It will be appreciated that in the weapon systems described in these patent publications the nature of the target, in particular its significant crossing velocity, and the need to achieve engagement at long range to meet the objective of providing area defense, necessitates prediction of both the target and projectile motion so that the weapon can be pointed in the direction most likely to result in a successful engagement.

Defense systems such as described above are, however, both ineffective and inefficient against point attack weapons such as small homing missiles directed toward the target platform, for example the tank. Such a missile can be very small, less than one meter long say, and very fast.

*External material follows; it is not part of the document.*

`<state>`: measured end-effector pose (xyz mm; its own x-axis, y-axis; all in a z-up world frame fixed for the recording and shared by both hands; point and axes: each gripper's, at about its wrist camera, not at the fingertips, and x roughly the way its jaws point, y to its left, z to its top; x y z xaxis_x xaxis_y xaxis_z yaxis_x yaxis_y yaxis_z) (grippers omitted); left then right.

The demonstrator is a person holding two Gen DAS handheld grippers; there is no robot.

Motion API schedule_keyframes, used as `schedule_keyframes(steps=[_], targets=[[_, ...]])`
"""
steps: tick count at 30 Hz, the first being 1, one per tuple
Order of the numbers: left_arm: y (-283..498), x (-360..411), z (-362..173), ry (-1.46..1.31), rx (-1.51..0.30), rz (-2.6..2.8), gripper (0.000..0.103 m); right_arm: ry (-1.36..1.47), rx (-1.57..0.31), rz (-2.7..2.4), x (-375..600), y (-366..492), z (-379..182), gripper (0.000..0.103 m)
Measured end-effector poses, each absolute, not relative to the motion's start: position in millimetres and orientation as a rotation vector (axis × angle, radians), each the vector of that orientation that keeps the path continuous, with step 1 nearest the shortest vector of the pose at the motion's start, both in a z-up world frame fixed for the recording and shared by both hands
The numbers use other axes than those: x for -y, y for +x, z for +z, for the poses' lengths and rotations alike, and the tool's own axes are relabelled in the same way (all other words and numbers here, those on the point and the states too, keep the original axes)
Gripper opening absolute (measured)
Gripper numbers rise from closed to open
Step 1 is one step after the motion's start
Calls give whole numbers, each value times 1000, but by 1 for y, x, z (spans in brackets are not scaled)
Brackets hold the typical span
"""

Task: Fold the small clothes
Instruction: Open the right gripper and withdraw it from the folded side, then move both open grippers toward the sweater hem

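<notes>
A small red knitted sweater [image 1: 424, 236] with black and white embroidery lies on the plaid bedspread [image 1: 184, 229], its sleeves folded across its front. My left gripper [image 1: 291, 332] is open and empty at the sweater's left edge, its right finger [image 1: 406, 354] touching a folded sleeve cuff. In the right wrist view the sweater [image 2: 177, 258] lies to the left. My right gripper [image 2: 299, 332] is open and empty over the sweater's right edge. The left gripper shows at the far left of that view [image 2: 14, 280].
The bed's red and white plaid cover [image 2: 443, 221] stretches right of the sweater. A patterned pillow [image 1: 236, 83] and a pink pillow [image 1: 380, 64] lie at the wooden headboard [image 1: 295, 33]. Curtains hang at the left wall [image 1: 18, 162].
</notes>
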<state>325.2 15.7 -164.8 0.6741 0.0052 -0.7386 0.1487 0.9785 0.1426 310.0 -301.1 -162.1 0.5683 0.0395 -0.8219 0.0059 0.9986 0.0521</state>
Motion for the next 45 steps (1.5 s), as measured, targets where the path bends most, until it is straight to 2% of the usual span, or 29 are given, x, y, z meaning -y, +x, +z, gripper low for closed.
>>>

Consequently a tracking radar and weapon control system which expects to allow for flight time, weapon trajectory and various other factors becomes ineffective and indeed irrelevant when the attacking missile is within, say, 500 meters range and heading directly for the target platform.

SUMMARY OF THE INVENTION

It is an object of the present invention therefore to provide a point-defense weapon system for a target platform which is effective at short range against weapons of the above kind.

According to the present invention a weapon system for an armored vehicle comprises a main gun turret for use against tanks and other land-based targets, a secondary turret mounted on the main gun turret and carrying one or more rapid-fire machine guns, and a millimetric surveillance and tracking radar mounted on the secondary turret, the radar being adapted to control the secondary turret and the or each machine gun to aim and fire along the line of sight directly at an on-coming missile within a predetermined range.

The radar is preferably adapted to acquire the missile within a range of approximately 1000 meters and to fire at the missile within a range of approximately 500 meters.

Preferably there are two machine guns symmetrically disposed about an azimuth steering axis.

The radar may comprise an antenna having a deployed condition and a stowed condition, the antenna being enclosed within an armored housing in the stowed condition, the housing having an openable armored cover member, and the antenna having a reflector adapted to pivot out of the housing in the deployed condition.

According to another aspect of the present invention a weapon system for defense of a target platform comprises a weapon having an effective range of 1000 meters, a millimetric surveillance and tracking radar, means for discounting targets having a crossing velocity substantially greater than zero, and means for controlling the weapon in response to said radar to fire along the line of sight.

The weapon may comprise at least one rapid-fire machine gun.

BRIEF DESCRIPTION OF THE DRAWINGS

A weapon system for an armored vehicle in accordance with the invention will now be described, by way of example only, with reference to the accompanying drawings, of which:

FIG. 1 is an elevation of a main battle tank showing an auxiliary machine gun system fitted to the turret;

FIG. 2 is a perspective view of the auxiliary system;

FIG. 3 is a side elevation, partly in section of the auxiliary system; and

FIG. 4 is a block diagram of a weapon system according to this invention.

DETAILED DESCRIPTION OF THE PREFERRED EMBODIMENT

Referring to the drawings, FIG. 1 shows the secondary turret 1 mounted on the main turret 3 of a battle tank. A standard mounting ring with power supply and operation interlocks are provided at the vehicle interface.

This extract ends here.